Advancing pharmacogenomics research: automated extraction of insights from PubMed using SpaCy NLP framework.

作者信息

Dos Reis Esther Camilo, Caneppa Santiago, Vasconcelos Pedro, de Lima Santos Paulo Caleb Júnior

机构信息

INFAR - Instituto de Farmacologia e Biologia Molecular, Universidade Federal de São Paulo (UNIFESP), São Paulo, Brasil.

Research and Development Area, Gntech Exames, Florianópolis, Santa Catarina, Brazil.

出版信息

Pharmacogenomics. 2024;25(14-15):573-578. doi: 10.1080/14622416.2024.2429946. Epub 2024 Nov 20.

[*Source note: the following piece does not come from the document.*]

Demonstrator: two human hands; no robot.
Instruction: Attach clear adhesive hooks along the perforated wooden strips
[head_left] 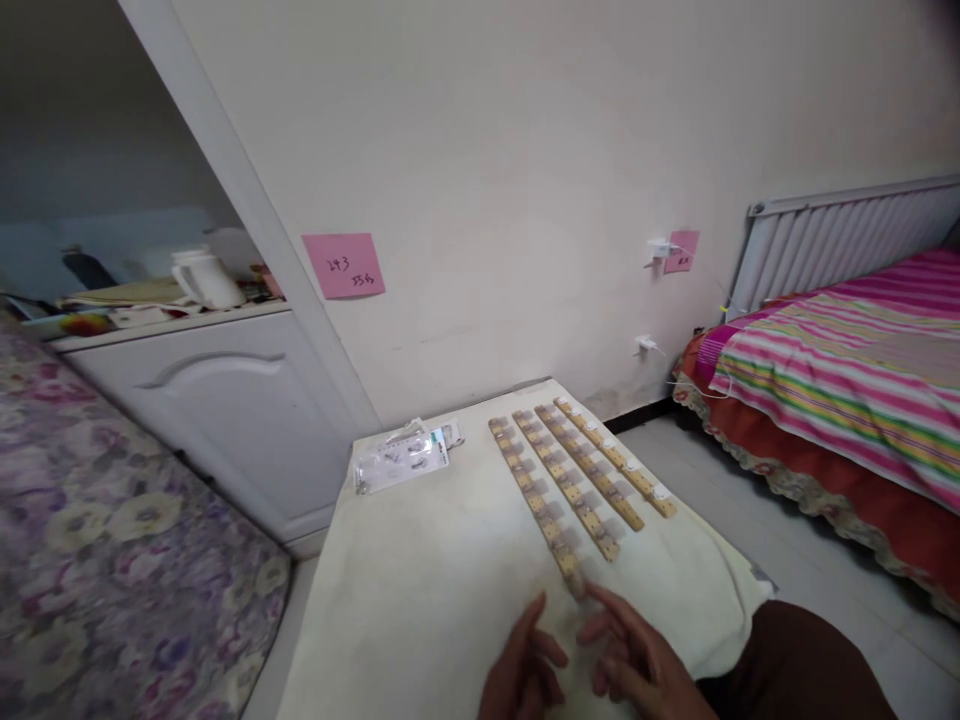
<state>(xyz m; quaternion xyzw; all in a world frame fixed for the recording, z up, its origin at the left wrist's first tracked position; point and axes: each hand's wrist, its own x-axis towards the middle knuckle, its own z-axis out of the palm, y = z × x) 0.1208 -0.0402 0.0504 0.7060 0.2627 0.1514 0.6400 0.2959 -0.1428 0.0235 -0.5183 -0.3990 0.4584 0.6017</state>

DOI:10.1080/14622416.2024.2429946
PMID:39563601
原文链接:https://pmc.ncbi.nlm.nih.gov/articles/PMC11703043/
Abstract

This paper presents a methodology for automatically extracting insights from PubMed articles using a Natural Language Processing (NLP) framework. Our approach, leveraging advanced NLP techniques and Named Entity Recognition (NER), is crucial for advancing pharmacogenomics and other scientific fields that benefit from streamlined access to literature through automated services like RESTful APIs.Building a new NLP model presents several challenges. First, it is essential to have a thorough understanding of the field in order to define relevant entities. Second, the construction of a diverse and consistent set of examples is crucial. Finally, the effective utilization of pre-established models is of paramount importance, as demonstrated in this work.Our model, validated via ten-fold cross-validation, achieved over 70% recall and precision for all entities in the training set. We provide a reproducible pipeline for the scientific community and propose a structured approach for qualitative analysis and clustering of results. This methodology refines literature reviews, optimizes knowledge extraction, and supports broader application across diverse research domains. An online platform could further extend these benefits to researchers, educators, and practitioners.

摘要

本文介绍了一种使用自然语言处理(NLP)框架从PubMed文章中自动提取见解的方法。我们的方法利用先进的NLP技术和命名实体识别(NER),对于推进药物基因组学和其他科学领域至关重要,这些领域受益于通过像RESTful API这样的自动化服务简化对文献的访问。构建一个新的NLP模型存在几个挑战。首先,必须对该领域有透彻的了解,以便定义相关实体。其次,构建一组多样化且一致的示例至关重要。最后,如本工作所示,有效利用预先建立的模型至关重要。我们的模型通过十折交叉验证进行了验证,在训练集中对所有实体的召回率和精确率均超过70%。我们为科学界提供了一个可重复的流程,并提出了一种用于结果定性分析和聚类的结构化方法。这种方法改进了文献综述,优化了知识提取,并支持在不同研究领域的更广泛应用。一个在线平台可以进一步将这些好处扩展到研究人员、教育工作者和从业者。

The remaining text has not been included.